No reformatório, onde deveria se “regenerar”, Pedro Bala é lançado pelo bedel na cafua, com feijão magro e água, obrigado a aspirar o odor fétidos das próprias fezes. Fica sabendo que mais de um menino já morreu naquele espaço tão apertado. Seus dias na solitária, cheio de fome e sede, dão-lhe tempo para pensar. E tudo no que pensa é no ódio, no desejo de vingança. No reformatório baiano da pobreza, o chefe dos Capitães da Areia aprende a suportar as dores no corpo espancado e a sobreviver com pouca água, quase nenhuma comida. Pode alguém recuperar-se da delinquência dessa forma?

O lirismo do grande Carrossel Japonês

São essas pequenas tragédias sociais que Jorge Amado vai narrando ao longo do livro. É a face de denúncia social do romance, que o situa historicamente no conjunto das obras neorrealistas da prosa regionalista do modernismo brasileiro.

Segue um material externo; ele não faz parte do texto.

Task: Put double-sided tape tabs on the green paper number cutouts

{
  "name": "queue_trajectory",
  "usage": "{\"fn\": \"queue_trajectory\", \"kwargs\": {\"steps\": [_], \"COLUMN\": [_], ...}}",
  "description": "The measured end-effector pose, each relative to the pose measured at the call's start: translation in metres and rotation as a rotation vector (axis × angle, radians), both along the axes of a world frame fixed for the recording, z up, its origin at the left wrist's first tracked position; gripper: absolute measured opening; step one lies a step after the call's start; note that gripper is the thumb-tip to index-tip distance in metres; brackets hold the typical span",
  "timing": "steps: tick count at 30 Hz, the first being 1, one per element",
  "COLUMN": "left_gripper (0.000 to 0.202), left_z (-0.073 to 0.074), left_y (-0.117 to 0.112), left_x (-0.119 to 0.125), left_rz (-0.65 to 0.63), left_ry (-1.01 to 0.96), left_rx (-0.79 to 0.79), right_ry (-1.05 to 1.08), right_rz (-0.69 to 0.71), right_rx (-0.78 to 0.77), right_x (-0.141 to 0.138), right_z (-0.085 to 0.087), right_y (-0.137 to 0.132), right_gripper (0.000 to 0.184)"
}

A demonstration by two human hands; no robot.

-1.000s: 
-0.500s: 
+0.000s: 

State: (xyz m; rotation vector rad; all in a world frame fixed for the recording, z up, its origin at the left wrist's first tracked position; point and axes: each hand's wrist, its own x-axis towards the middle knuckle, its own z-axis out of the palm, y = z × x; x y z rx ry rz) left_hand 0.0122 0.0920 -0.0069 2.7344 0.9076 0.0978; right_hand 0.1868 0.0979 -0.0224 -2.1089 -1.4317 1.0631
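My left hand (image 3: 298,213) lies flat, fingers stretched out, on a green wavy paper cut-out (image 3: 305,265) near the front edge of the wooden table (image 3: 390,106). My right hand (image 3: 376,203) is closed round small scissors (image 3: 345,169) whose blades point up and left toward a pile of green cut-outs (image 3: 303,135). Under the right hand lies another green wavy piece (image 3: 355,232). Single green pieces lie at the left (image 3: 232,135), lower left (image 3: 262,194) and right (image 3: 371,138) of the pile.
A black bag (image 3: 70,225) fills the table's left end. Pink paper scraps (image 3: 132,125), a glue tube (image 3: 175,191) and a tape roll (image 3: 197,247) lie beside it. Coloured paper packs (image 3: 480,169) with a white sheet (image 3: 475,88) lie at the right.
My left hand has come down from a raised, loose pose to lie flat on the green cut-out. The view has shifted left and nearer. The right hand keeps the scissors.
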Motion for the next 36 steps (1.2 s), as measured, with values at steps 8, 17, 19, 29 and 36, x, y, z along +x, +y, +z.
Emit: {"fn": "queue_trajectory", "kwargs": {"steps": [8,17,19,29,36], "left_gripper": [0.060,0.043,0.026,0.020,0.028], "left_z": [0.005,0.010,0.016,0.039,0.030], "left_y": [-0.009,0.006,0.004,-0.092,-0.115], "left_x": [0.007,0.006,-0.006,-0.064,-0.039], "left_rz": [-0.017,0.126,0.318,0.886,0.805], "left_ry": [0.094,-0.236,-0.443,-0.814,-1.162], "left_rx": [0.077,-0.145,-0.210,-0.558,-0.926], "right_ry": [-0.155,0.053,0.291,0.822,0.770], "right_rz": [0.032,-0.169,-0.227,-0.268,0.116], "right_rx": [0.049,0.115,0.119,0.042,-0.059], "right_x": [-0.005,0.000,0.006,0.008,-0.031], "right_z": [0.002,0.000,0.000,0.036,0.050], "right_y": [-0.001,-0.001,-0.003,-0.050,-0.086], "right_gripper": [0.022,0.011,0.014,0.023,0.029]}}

Apesar disso, Capitães da Areia reserva momentos de lirismo. O mais emblemático deles ocorre no passeio dos meninos no Grande Carrossel Japonês. É quando se revela que os temidos jovens delinquentes, que cresciam e se afirmavam no uso da navalha e do punhal, também possuíam a capacidade de maravilhar-se com um brinquedo. Porque o carrossel, no fundo, era apenas isto: um brinquedo para quem não tivera a chance de brincar como qualquer outra criança. Um brinquedo para aqueles que queriam esquecer tudo, toda a miséria e abandono, e ser “iguais a todas as crianças”.

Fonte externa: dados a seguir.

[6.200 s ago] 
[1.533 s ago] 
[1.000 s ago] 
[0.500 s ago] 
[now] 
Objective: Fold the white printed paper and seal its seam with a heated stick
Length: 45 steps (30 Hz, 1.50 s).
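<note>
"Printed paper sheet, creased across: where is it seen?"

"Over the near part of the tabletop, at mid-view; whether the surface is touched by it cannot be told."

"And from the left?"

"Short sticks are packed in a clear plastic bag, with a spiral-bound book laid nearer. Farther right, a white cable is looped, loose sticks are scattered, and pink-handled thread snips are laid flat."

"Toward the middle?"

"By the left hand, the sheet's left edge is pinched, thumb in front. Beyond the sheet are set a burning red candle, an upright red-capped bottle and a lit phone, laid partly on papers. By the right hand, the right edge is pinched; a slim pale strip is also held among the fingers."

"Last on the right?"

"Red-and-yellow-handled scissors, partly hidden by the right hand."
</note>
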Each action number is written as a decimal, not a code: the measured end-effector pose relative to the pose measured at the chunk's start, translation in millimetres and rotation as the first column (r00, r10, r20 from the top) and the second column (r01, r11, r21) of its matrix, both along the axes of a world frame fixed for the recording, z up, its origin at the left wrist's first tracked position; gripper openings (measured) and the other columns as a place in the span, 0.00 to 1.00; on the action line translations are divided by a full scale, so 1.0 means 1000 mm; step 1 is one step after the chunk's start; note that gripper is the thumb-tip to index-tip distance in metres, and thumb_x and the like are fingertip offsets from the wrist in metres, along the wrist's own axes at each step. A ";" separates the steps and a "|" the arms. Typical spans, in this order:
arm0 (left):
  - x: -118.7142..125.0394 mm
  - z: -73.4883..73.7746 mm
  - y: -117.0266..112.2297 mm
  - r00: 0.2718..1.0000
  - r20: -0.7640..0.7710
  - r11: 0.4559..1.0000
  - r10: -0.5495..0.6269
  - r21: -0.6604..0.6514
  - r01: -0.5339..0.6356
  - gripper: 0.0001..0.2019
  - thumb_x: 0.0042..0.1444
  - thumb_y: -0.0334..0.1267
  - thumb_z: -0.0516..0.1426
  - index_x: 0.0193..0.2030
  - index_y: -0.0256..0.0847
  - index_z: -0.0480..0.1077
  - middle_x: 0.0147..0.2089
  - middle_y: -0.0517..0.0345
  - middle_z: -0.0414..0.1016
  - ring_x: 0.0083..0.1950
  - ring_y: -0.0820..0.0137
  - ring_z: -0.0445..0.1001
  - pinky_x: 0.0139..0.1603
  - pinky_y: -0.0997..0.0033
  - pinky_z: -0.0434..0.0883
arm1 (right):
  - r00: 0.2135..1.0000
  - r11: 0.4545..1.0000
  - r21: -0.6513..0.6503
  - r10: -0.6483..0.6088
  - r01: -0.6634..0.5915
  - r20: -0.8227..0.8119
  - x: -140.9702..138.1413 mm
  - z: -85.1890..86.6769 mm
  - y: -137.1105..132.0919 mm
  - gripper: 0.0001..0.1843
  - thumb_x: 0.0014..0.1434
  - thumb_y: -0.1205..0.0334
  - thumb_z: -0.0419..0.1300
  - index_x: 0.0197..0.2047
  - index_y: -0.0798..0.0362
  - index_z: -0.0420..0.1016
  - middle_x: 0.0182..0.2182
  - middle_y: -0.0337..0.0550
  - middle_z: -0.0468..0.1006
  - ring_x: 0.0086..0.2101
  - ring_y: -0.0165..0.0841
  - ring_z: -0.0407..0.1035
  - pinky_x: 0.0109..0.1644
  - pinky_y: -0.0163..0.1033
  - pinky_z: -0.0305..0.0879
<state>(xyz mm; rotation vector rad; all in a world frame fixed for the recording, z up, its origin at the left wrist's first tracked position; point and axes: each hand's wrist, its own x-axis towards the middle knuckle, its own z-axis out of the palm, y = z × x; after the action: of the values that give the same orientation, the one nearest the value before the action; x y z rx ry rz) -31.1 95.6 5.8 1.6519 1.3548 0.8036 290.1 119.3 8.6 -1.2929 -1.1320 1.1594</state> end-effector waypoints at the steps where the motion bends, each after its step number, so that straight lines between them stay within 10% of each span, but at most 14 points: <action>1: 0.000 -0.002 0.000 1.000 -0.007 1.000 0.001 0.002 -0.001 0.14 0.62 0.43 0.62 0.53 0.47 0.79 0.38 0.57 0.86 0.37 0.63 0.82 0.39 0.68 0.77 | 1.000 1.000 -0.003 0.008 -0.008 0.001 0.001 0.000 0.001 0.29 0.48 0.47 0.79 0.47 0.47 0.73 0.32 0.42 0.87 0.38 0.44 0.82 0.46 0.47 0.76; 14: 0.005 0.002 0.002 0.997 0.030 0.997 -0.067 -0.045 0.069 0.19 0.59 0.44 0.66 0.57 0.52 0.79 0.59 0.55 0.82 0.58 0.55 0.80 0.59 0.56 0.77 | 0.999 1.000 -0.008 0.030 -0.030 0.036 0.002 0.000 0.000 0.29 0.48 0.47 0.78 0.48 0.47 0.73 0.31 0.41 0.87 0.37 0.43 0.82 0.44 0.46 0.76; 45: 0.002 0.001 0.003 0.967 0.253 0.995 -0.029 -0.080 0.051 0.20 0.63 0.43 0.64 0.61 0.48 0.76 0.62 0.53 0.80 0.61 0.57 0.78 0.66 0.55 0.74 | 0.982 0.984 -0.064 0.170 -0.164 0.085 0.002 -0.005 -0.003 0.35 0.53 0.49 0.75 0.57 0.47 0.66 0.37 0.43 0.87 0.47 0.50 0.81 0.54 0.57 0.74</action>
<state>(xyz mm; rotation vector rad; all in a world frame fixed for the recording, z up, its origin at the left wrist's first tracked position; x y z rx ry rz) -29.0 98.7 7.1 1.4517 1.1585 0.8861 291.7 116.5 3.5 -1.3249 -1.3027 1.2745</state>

“O Sem-Pernas botou o motor para trabalhar. E eles esqueceram que não eram iguais às demais crianças, esqueceram que não tinham lar, nem pai, nem mãe, que viviam de furto como homens, que eram temidos na cidade como ladrões. Esqueceram as palavras da velha de lorgnon. Esqueceram tudo e foram iguais a todas as crianças, cavalgando os ginetes do carrossel, girando com as luzes. As estrelas brilhavam, brilhava a lua cheia. Mas, mais que tudo, brilhavam na noite da Bahia as luzes azuis, verdes, amarelas, roxas, vermelhas do Grande Carrossel Japonês.”

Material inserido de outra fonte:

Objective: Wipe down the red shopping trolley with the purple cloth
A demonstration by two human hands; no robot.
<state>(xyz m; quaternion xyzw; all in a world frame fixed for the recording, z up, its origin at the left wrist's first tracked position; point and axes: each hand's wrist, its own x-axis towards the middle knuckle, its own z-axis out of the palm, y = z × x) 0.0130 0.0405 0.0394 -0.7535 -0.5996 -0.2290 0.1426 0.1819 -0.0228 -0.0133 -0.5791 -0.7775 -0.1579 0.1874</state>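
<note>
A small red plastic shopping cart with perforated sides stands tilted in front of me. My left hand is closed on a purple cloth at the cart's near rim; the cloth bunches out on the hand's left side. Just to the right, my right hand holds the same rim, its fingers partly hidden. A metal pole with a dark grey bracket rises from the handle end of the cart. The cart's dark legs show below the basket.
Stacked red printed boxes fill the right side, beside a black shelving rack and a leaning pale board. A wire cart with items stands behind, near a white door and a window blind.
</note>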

Em 1937, “Capitães da Areia” foi queimado em praça pública por ter sido considerado um livro “propagandista do credo vermelho”. O fato é que a alardeada “ameaça comunista”, pretexto comum para o exercício do arbítrio totalitário no século 20, não se concretizou, e a ditadura militar (felizmente) acabou no Brasil. De eterno, dessa história toda, só ficou mesmo o problema das crianças e adolescentes de rua no Brasil — que ainda hoje, em pleno século 21, permanece longe de ser resolvido — e a sua representação literária mais pujante: o romance “Capitães da Areia”, uma leitura instigante e envolvente sobre uma das mais tristes tragédias sociais brasileiras.

Rafael Teodoro é advogado e crítico de música e literatura.